Dataset content: Begin

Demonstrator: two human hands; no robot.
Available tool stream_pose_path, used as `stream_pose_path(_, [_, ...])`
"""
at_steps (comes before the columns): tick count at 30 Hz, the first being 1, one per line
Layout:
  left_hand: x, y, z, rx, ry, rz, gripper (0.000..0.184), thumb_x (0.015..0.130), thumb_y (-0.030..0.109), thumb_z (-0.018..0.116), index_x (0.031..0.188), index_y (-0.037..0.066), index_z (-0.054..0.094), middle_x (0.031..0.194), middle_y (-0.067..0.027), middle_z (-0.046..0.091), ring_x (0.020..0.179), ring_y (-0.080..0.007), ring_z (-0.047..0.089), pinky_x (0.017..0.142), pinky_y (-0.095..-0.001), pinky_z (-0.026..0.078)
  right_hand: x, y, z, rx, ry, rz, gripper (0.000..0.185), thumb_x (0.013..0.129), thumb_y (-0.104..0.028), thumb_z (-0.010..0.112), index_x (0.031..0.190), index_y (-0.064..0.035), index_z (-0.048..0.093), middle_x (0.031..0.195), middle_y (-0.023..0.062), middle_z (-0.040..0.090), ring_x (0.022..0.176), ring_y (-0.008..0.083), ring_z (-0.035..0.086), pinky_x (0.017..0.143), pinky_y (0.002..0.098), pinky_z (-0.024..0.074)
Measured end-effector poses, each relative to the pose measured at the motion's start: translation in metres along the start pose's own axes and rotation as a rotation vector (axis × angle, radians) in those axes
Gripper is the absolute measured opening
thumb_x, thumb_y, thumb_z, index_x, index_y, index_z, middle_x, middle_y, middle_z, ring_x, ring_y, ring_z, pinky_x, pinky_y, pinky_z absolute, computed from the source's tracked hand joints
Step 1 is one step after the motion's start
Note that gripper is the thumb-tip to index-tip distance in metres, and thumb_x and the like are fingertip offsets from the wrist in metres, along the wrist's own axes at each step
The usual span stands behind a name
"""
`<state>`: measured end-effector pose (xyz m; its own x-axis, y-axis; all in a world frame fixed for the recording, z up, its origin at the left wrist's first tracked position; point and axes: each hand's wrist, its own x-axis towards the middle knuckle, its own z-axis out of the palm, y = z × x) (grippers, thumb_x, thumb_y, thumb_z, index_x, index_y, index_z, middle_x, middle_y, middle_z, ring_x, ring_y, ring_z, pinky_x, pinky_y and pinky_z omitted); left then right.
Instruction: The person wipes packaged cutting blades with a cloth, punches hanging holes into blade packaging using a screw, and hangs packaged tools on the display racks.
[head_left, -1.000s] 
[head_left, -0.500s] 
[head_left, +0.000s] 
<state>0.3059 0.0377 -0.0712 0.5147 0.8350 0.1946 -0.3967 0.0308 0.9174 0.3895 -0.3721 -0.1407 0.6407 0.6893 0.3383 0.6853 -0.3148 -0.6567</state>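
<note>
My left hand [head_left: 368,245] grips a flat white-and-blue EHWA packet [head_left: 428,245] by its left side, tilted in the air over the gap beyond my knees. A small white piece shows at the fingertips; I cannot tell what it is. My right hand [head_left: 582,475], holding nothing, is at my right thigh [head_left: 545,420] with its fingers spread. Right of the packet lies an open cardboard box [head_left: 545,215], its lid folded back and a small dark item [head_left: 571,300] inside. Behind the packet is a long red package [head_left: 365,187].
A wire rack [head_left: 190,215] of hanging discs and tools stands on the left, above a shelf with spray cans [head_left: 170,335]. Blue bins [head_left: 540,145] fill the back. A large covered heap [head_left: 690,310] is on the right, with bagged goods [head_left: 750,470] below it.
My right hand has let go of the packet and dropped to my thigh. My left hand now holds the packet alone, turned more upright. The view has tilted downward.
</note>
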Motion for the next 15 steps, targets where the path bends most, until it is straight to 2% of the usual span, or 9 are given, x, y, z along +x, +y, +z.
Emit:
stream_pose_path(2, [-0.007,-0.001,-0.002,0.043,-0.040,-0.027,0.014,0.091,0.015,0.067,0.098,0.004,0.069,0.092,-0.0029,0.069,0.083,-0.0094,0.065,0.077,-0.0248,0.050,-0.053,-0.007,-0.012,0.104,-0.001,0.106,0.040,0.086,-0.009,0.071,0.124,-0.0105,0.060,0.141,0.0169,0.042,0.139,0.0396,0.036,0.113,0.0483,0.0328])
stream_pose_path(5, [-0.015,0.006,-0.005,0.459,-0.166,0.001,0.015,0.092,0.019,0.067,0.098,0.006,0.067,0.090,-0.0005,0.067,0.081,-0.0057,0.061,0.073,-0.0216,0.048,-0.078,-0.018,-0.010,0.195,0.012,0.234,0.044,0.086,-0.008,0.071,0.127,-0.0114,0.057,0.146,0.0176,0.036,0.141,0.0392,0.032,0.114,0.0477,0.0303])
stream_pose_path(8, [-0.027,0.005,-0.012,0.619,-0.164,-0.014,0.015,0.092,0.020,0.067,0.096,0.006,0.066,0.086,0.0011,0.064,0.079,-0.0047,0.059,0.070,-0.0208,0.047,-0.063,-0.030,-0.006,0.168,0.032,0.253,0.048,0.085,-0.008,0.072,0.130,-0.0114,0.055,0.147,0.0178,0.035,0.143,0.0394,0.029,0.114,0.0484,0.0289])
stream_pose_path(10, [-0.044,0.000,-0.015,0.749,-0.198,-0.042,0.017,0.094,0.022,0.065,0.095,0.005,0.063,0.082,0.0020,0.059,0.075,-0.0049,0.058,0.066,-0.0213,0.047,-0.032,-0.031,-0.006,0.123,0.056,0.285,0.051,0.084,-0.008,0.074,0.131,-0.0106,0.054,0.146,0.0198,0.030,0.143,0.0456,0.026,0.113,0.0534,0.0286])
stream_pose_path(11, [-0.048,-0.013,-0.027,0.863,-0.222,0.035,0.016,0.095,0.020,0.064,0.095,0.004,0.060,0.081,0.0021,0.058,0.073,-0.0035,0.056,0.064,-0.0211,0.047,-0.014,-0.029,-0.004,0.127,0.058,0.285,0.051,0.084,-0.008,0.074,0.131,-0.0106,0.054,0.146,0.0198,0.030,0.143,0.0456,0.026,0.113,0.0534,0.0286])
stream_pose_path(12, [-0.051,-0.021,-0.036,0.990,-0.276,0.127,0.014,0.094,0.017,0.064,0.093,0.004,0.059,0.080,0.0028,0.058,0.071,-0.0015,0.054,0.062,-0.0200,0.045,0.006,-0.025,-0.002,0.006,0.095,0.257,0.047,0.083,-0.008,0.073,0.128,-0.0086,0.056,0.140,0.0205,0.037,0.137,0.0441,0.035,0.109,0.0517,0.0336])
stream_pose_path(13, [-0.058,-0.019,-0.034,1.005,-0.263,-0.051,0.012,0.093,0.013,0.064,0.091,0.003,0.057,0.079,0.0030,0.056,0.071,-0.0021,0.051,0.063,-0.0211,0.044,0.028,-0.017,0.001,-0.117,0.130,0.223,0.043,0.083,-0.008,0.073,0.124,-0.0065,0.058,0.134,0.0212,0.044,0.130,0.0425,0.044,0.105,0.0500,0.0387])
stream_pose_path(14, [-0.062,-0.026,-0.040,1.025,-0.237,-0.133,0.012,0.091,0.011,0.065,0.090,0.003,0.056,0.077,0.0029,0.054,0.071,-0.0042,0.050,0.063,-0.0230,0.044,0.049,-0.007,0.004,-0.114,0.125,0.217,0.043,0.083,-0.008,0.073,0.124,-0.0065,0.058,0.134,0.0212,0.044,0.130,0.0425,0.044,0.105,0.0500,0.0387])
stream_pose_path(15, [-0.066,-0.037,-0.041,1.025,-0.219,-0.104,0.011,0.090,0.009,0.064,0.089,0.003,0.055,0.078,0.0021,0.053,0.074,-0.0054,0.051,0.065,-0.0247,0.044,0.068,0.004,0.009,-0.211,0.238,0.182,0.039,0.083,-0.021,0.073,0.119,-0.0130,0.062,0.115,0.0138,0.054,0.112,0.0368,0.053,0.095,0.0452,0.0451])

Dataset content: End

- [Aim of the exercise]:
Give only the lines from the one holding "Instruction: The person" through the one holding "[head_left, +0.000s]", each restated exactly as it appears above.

- [Solution to this exercise]:
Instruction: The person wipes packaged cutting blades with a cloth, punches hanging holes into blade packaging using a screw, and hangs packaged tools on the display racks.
[head_left, -1.000s] 
[head_left, -0.500s] 
[head_left, +0.000s] 

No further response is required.